**What you should do:** State the number of lines in these records that include the word "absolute", and add nothing to it.

(Collection entries)
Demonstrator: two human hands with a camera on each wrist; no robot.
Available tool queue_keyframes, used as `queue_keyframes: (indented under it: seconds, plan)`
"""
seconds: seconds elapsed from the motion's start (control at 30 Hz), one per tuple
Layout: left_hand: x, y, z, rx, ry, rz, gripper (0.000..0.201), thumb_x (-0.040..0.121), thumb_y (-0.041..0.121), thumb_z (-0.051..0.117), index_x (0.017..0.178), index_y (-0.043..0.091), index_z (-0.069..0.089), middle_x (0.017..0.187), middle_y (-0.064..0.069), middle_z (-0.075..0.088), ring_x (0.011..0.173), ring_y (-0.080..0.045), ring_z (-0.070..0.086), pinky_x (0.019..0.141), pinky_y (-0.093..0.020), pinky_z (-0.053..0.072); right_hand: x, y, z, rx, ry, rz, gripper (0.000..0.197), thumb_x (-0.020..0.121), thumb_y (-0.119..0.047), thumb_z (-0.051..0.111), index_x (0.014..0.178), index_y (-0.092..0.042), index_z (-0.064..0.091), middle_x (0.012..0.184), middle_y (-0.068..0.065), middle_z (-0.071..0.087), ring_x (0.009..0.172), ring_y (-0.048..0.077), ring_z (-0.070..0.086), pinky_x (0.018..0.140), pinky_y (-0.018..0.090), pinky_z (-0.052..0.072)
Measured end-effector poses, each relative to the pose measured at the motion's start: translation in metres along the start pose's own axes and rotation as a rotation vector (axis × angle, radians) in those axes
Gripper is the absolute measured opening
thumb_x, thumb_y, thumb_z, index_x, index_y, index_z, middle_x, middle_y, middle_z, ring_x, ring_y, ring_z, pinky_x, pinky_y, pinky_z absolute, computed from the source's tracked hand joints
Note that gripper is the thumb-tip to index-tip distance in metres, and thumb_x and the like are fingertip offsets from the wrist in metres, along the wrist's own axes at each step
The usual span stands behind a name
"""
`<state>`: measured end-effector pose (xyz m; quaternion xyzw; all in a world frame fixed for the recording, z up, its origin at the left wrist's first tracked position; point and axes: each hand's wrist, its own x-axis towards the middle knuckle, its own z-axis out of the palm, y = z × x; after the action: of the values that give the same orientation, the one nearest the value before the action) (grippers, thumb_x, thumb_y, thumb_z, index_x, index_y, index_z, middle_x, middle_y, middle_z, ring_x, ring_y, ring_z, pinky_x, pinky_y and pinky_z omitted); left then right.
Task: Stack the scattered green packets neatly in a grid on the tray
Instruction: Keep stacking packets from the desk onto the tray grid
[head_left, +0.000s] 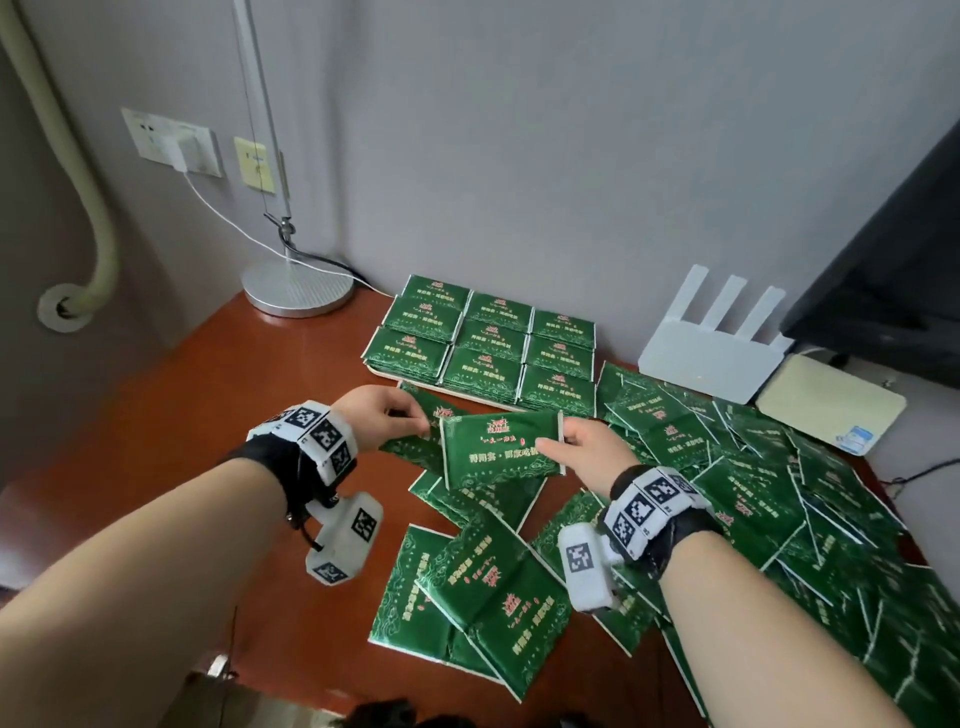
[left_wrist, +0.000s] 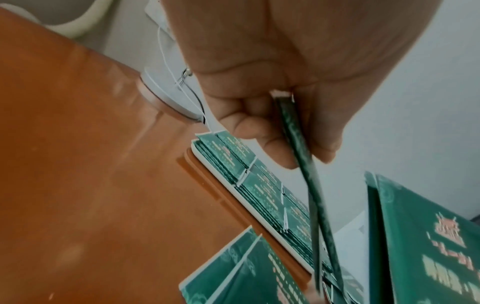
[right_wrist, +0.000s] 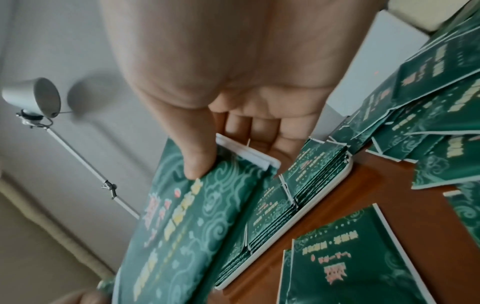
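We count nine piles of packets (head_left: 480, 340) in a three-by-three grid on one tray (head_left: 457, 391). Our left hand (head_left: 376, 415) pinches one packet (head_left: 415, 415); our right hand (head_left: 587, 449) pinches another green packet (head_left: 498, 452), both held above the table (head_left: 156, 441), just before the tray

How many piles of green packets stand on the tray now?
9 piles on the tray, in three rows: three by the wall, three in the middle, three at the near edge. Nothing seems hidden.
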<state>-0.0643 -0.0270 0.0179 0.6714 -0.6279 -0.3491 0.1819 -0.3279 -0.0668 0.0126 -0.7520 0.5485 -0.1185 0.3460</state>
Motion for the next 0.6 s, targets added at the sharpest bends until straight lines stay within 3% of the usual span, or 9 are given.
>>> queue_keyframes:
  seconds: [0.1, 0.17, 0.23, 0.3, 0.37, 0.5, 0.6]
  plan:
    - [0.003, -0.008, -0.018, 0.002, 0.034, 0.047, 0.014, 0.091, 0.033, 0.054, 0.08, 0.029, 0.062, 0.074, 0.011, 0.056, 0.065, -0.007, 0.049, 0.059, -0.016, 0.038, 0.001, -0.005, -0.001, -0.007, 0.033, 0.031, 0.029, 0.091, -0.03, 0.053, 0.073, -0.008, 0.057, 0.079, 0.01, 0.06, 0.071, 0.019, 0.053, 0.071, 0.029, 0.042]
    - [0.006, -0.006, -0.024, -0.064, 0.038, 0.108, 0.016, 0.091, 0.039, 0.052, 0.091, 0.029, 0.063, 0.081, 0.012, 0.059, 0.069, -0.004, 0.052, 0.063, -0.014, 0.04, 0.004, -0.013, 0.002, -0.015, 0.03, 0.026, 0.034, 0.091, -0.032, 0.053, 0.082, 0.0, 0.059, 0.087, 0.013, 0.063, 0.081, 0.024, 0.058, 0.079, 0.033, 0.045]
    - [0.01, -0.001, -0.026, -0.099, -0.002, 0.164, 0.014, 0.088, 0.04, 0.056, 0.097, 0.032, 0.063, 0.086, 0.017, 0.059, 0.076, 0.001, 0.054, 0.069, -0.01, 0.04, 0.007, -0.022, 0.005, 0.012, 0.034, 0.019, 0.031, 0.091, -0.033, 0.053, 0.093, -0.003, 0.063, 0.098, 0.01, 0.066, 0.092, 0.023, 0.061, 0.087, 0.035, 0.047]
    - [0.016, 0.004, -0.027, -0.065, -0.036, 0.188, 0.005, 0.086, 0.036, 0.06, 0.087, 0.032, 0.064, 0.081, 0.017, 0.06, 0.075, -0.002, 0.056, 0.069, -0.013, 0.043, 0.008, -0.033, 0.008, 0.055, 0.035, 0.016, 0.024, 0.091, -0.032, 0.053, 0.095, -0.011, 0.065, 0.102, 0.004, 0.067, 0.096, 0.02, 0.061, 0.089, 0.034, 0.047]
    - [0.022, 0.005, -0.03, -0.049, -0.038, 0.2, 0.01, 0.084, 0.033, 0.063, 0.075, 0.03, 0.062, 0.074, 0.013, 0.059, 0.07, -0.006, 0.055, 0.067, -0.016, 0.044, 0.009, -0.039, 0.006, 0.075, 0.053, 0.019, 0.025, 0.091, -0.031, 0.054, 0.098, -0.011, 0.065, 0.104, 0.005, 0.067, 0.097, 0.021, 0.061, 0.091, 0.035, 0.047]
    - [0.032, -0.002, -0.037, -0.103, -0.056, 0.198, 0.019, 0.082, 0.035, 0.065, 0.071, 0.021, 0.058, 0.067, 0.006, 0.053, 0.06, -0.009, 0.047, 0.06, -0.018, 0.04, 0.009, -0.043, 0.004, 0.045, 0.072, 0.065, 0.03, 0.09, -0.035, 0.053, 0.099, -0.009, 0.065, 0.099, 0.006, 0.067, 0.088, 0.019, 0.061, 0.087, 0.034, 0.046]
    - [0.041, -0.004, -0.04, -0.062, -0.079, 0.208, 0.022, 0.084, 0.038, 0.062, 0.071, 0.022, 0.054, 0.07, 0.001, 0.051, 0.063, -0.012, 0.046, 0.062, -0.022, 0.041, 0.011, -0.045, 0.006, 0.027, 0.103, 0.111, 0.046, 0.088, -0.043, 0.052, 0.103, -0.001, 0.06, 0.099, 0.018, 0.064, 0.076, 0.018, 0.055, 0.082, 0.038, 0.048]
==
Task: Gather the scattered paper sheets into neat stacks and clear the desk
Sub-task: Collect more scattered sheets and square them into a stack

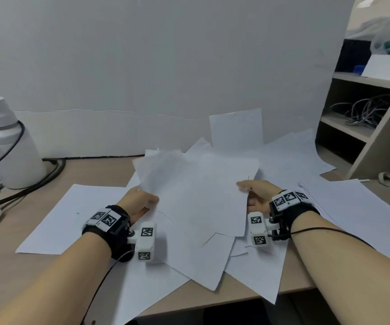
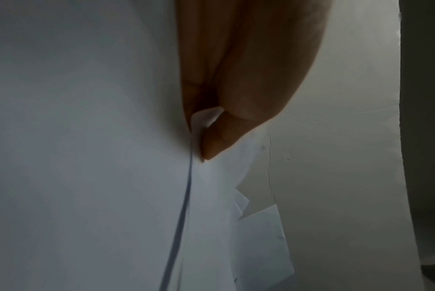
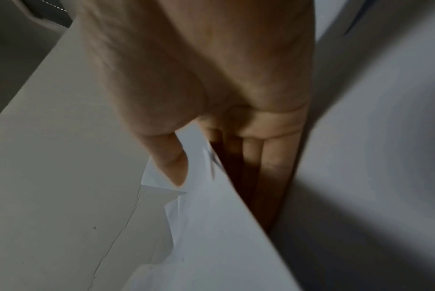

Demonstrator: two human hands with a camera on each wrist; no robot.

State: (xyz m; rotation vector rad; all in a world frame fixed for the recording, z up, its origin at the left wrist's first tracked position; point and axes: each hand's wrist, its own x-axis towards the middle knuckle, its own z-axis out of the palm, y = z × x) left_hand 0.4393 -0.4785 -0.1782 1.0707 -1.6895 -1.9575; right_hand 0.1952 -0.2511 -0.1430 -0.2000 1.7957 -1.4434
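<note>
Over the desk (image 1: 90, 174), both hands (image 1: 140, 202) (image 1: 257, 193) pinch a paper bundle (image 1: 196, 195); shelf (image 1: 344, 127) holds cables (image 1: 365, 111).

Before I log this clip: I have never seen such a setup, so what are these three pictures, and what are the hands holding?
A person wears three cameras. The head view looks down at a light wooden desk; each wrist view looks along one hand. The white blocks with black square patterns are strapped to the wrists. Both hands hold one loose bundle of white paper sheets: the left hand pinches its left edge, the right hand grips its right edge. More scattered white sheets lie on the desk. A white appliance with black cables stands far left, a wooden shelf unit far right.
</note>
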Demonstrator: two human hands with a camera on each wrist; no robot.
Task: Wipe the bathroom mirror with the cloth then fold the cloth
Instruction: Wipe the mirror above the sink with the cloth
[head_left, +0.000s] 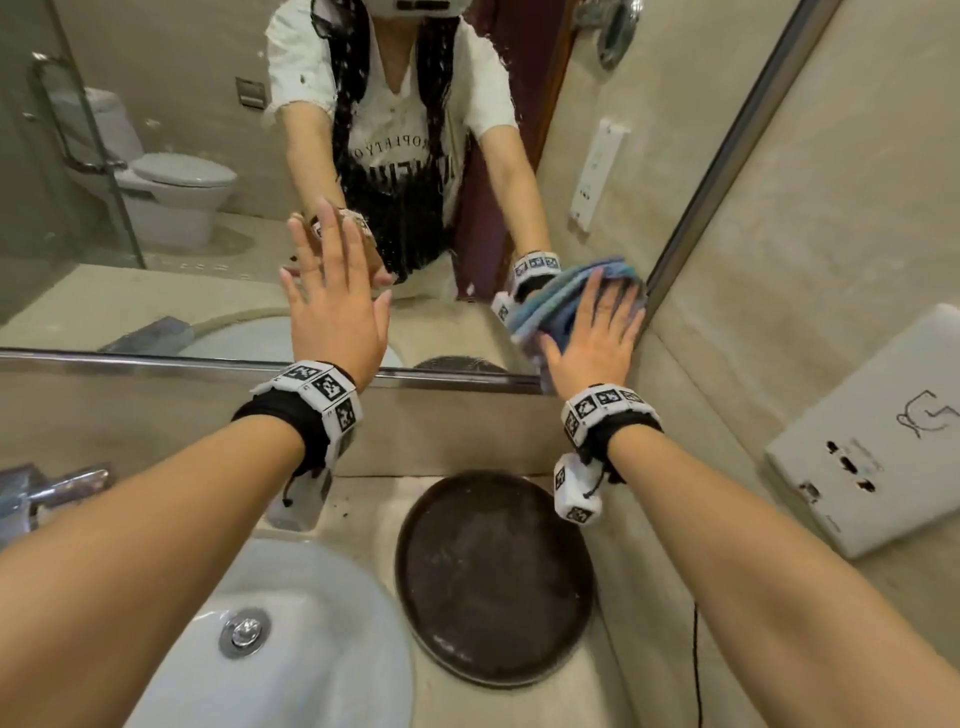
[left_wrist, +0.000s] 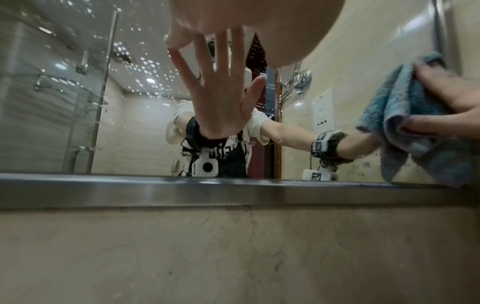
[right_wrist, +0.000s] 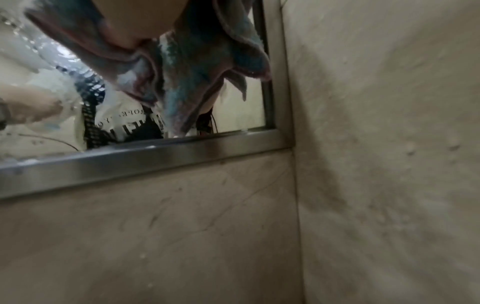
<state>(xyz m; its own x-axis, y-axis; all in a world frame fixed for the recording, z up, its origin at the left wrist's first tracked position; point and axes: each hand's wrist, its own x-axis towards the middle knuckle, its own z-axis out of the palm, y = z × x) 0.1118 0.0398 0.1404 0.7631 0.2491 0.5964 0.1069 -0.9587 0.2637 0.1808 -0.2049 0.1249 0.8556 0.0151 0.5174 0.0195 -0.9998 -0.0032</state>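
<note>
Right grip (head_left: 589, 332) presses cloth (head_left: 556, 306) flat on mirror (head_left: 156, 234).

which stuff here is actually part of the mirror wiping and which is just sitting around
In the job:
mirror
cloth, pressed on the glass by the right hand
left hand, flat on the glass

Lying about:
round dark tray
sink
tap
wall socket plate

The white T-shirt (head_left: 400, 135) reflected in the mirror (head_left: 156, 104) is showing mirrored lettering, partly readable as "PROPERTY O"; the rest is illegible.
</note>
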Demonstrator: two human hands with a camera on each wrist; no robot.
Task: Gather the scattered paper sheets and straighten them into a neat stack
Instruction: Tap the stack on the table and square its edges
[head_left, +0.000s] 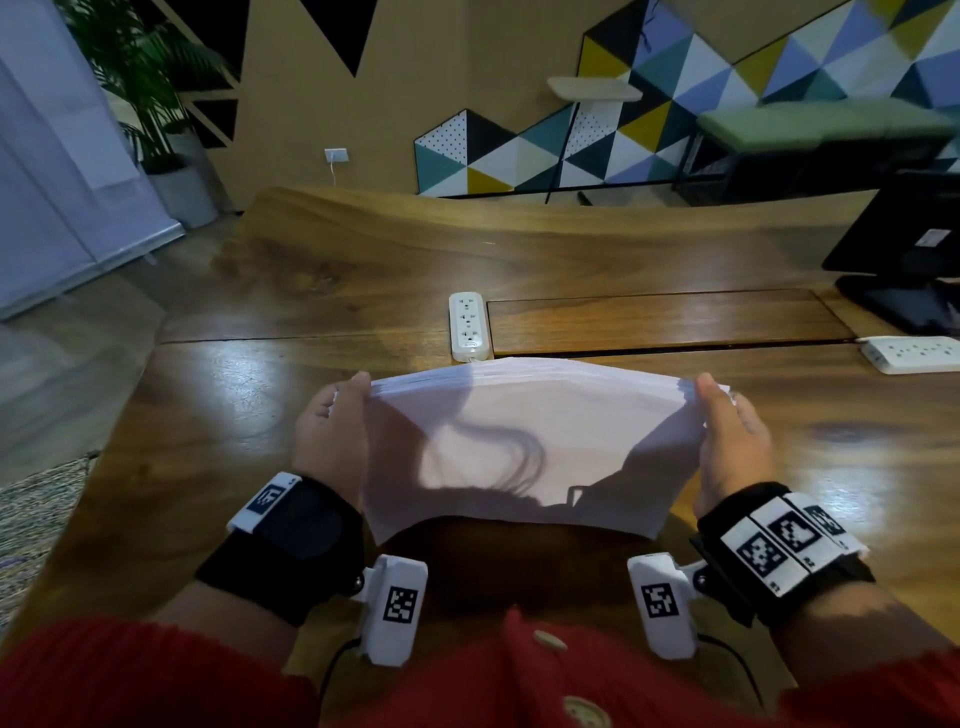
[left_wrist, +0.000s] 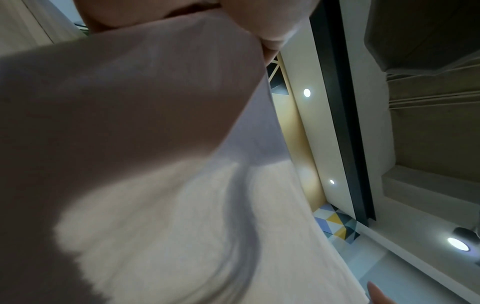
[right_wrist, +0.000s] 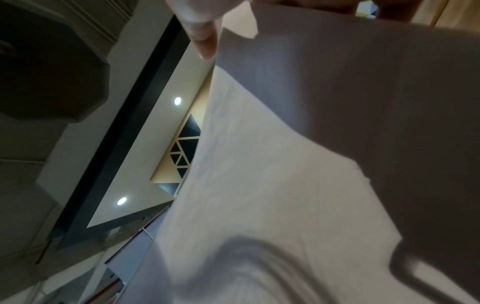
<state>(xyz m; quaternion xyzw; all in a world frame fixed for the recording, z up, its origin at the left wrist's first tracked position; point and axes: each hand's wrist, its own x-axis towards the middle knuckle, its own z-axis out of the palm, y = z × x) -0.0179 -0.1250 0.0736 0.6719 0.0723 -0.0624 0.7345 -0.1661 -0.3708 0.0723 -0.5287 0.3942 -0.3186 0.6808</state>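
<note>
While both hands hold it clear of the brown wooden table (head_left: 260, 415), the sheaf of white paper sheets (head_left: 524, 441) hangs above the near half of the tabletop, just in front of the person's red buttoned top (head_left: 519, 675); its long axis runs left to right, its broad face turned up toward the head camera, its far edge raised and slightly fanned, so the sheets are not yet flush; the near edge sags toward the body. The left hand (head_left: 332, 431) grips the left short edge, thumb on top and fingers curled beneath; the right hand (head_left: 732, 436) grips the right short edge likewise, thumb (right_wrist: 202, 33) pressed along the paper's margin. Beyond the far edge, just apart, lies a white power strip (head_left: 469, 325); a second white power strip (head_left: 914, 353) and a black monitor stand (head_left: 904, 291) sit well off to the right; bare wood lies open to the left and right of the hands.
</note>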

**Result below:** 2